● Exercise requirements
If a line appears in the data below, it must appear in your answer exactly as given.

● Source data

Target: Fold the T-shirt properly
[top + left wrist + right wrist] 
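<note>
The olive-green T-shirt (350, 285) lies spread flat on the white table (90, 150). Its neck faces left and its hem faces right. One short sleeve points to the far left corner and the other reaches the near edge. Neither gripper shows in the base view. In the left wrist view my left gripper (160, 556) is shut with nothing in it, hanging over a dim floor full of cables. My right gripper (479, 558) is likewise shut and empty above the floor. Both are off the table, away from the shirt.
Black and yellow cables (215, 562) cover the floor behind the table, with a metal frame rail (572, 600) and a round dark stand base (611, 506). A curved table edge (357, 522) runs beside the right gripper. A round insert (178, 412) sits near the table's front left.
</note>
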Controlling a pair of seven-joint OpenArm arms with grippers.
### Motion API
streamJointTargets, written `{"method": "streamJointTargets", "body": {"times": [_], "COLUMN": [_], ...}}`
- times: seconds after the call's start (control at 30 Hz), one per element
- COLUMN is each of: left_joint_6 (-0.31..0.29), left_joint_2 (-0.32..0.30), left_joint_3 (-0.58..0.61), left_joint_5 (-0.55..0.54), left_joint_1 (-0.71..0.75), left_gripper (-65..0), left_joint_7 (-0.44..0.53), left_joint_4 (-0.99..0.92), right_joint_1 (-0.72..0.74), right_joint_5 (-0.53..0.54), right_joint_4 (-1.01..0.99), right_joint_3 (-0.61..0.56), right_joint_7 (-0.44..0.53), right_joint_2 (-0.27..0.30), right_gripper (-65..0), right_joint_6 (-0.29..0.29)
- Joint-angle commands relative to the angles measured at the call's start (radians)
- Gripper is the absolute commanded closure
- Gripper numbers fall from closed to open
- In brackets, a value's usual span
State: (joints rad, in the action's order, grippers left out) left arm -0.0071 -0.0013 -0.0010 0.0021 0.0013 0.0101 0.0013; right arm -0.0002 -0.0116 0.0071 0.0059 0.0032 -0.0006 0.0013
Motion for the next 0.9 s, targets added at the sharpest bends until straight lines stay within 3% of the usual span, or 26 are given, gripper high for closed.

● Final answer
Target: Fold the T-shirt properly
[top + left wrist + right wrist] 
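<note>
The olive-green T-shirt (350, 285) lies spread flat on the white table (90, 150). Its neck faces left and its hem faces right. One short sleeve points to the far left corner and the other reaches the near edge. Neither gripper shows in the base view. In the left wrist view my left gripper (160, 556) is shut with nothing in it, hanging over a dim floor full of cables. My right gripper (479, 558) is likewise shut and empty above the floor. Both are off the table, away from the shirt.
Black and yellow cables (215, 562) cover the floor behind the table, with a metal frame rail (572, 600) and a round dark stand base (611, 506). A curved table edge (357, 522) runs beside the right gripper. A round insert (178, 412) sits near the table's front left.
</note>
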Controlling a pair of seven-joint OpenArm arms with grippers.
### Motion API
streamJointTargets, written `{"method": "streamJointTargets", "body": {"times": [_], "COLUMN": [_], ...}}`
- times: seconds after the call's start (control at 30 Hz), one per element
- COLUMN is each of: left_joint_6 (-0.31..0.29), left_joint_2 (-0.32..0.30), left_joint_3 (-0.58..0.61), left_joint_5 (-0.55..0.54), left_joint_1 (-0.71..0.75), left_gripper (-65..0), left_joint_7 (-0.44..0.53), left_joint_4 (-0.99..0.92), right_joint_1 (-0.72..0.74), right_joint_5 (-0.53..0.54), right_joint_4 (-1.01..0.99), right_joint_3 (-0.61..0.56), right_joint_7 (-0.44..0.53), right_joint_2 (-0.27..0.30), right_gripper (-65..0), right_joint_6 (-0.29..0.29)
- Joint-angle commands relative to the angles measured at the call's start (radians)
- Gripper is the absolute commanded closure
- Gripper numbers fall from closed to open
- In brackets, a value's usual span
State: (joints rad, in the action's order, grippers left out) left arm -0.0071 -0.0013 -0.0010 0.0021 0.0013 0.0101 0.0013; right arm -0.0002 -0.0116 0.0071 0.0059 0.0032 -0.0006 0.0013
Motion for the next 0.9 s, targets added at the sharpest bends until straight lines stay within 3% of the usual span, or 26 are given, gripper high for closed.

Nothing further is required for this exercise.